Over the years, my doctor and I have tried various options to help me process what I've endured - I've had cognitive behavioural therapy, I've been on tablets, I've been referred to a mental health team - but I don't feel that I'm a depressed person. I have post-traumatic stress from everything I went through, and am still going through now.

If I was an alcoholic, soldier, an anorexic, there would be a dedicated team who could help me, but the truth is that there is nowhere to turn for birth trauma. If I'd been raped, I'd be referred to a specialist, but in my eyes, it's comparable to a rape - you're being violated, down in that area, and that is never going to be the same again.

My family are amazing, and all support me where they can - the boys know just by the look on my face that I need to get to a toilet, and will always find one for me in a hurry! But it wasn't until about three years ago that I decided enough was enough, and that I wasn't going to suffer in silence any more.

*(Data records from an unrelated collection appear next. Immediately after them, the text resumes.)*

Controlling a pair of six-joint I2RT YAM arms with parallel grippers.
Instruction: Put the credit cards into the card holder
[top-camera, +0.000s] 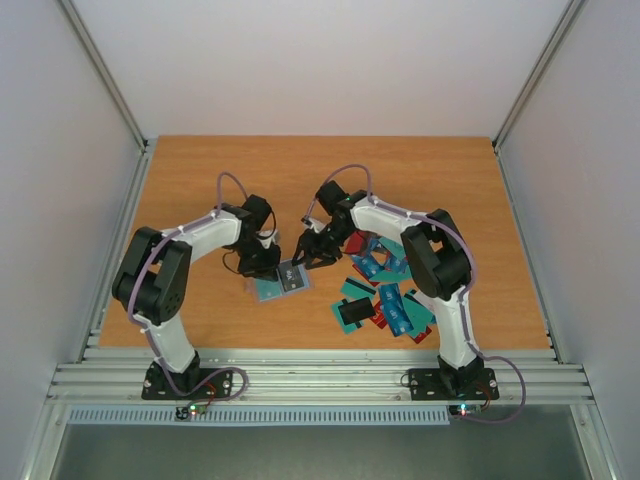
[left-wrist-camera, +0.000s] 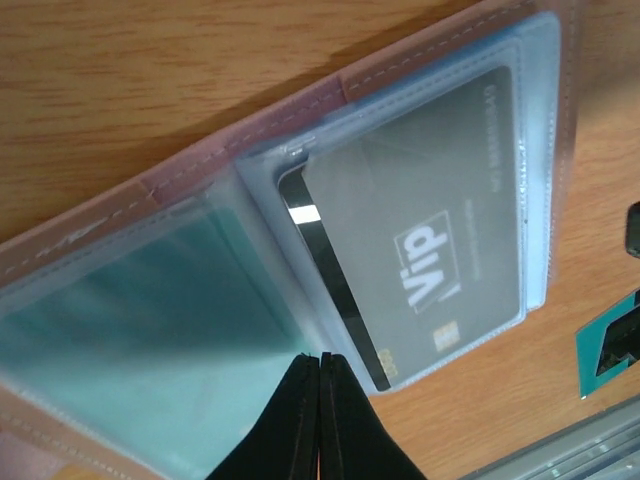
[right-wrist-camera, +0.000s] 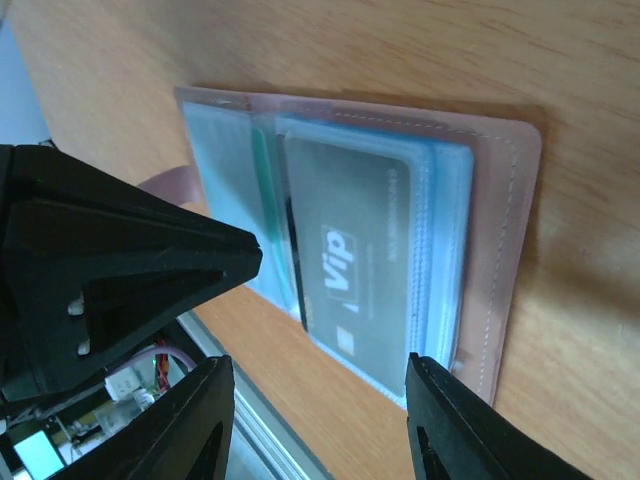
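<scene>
On the counter (top-camera: 300, 170) lies the open card holder (top-camera: 283, 280). Left gripper (left-wrist-camera: 318, 400) is clenched at its edge, likely to keep it still. Right gripper (right-wrist-camera: 315, 372) hangs released over the tucked-in grey Vip card (left-wrist-camera: 420, 240). Loose credit cards (top-camera: 385, 295) sit just beside

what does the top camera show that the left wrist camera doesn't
Only the top view: the right hand beside the card holder, and the full pile of loose cards to its right. Only the left wrist view: the Vip print on the grey card, a teal card in the neighbouring clear pocket, and the left hand shut at the holder's edge. Both: the open holder on the wooden table.
</scene>
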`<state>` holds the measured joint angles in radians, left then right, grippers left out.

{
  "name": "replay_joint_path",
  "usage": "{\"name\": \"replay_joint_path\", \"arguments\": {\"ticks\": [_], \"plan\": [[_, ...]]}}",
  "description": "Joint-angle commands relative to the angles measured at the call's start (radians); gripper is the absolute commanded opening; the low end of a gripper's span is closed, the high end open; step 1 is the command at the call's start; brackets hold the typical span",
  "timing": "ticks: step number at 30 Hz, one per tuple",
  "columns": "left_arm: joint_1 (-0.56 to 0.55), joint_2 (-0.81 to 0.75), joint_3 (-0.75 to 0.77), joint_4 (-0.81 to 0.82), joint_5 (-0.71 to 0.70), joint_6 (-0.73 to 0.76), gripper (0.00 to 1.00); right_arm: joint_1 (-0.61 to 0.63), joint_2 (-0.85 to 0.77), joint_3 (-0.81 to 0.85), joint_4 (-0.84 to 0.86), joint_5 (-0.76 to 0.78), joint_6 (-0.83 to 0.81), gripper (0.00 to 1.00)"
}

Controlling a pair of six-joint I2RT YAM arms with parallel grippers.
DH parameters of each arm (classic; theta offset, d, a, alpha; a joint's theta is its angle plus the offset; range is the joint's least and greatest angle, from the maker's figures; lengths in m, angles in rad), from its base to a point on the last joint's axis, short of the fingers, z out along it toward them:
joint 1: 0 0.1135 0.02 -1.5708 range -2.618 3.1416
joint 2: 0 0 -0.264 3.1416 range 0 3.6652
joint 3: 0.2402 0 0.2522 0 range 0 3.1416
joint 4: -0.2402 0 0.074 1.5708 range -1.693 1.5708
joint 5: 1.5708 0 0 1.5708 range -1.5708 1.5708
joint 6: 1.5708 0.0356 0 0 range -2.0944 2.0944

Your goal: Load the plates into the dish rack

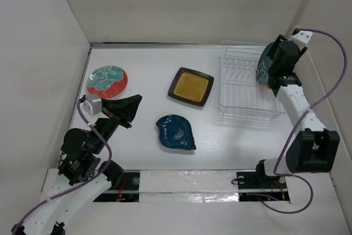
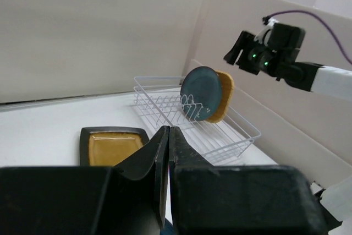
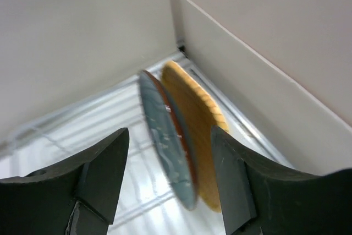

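The white wire dish rack (image 1: pixel 242 89) stands at the right. A round grey-teal plate (image 3: pixel 165 136) and an orange plate (image 3: pixel 198 130) stand upright side by side at its right end, also seen in the left wrist view (image 2: pixel 201 93). My right gripper (image 3: pixel 170 133) is open, its fingers straddling both plates without gripping; it hovers over the rack's right end (image 1: pixel 270 72). The mustard square plate (image 1: pixel 191 86), the dark blue leaf plate (image 1: pixel 176 132) and the red-rimmed floral plate (image 1: pixel 107 81) lie flat on the table. My left gripper (image 1: pixel 131 107) is shut and empty, left of the leaf plate.
White walls enclose the table on the left, back and right; the right wall runs close behind the rack. The rack's left slots (image 2: pixel 165 103) hold nothing. The right arm (image 2: pixel 286 59) reaches over the rack from the right.
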<state>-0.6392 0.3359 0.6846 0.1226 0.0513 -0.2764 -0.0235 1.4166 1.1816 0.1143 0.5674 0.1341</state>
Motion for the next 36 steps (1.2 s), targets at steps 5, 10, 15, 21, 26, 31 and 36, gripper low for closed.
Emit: {"name": "replay_joint_path", "arguments": {"ticks": [5, 10, 15, 21, 26, 31, 36], "plan": [[0.004, 0.086, 0.018, 0.026, -0.008, 0.008, 0.00, 0.126, -0.188, -0.089, 0.099, -0.155, 0.196, 0.38], [0.004, 0.187, 0.027, 0.008, -0.008, 0.013, 0.00, 0.238, -0.301, -0.239, 0.171, -0.239, 0.239, 0.00], [0.004, 0.332, 0.041, -0.003, -0.004, 0.002, 0.00, 0.318, -0.384, -0.416, 0.226, -0.385, 0.259, 0.00], [0.004, 0.497, 0.101, -0.029, 0.009, 0.023, 0.05, 0.404, -0.479, -0.528, 0.234, -0.680, 0.303, 0.00], [0.042, 0.529, 0.127, -0.005, 0.002, 0.029, 0.07, 0.635, -0.470, -0.537, 0.118, -0.762, 0.280, 0.00], [0.128, 0.517, 0.101, 0.041, 0.061, 0.005, 0.09, 0.816, -0.386, -0.539, 0.032, -0.642, 0.256, 0.14], [0.128, 0.506, 0.082, 0.060, 0.077, 0.008, 0.15, 0.850, -0.225, -0.531, 0.062, -0.586, 0.265, 0.62]]}}
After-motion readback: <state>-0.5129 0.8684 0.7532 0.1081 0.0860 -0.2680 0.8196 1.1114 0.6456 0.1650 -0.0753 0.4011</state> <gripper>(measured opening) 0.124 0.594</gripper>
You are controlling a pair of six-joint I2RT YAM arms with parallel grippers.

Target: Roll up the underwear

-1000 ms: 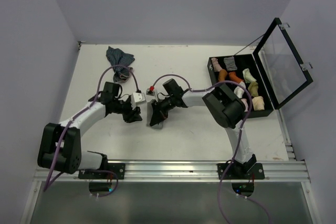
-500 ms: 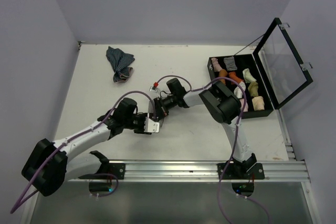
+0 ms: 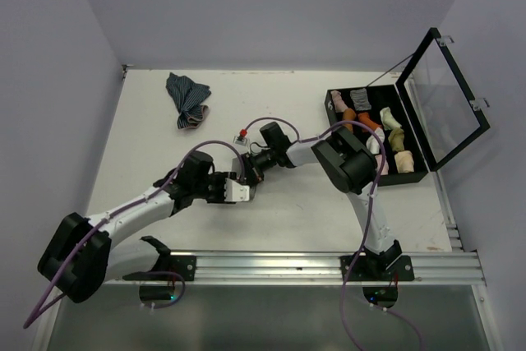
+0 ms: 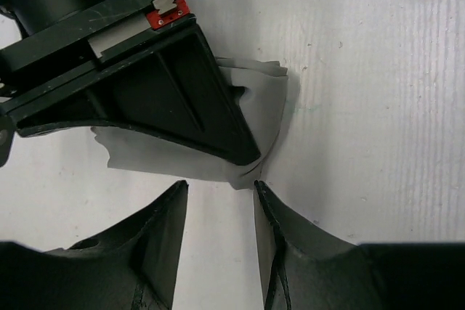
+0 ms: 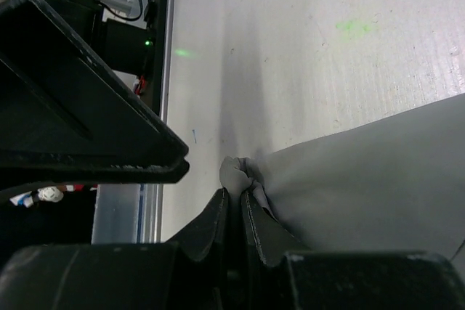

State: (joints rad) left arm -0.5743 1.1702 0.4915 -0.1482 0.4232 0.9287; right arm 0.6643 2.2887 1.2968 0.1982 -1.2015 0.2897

I told my mother, who was heartbroken that I hadn't opened up to her sooner. I've taken steps to get the surgery that I still need - despite my anxieties around hospitals, I know that it's time for me to help myself now, and this is the only thing that can make the difference that I'm hoping for. I've even reached out to a charity called MASIC, and am going to attend their next seminar and share my story to medical professionals so that they'll better understand the needs of women in my position.

I've also discovered online birth trauma groups, which made me realise how many of us out there have been through the same thing, but are too afraid to speak out. I've spoken to 30-year-old women with colostomy bags, just because they've given birth. Others, like me, gave birth years ago, but are still feeling the affects of their birth trauma every single day.

It's like you've been robbed of a part of your life, but I've decided that that doctor's mistake is not going to rule mine any more. This isn't my fault, someone did this to me and I'm determined to raise awareness of the trauma that thousands of women go through every year.

And if I stop even one mum-to-be from going through the experience I did, it'll be worth every twinge of embarrassment and every moment of fear, because no woman should ever have their lives ruined just because they had a baby.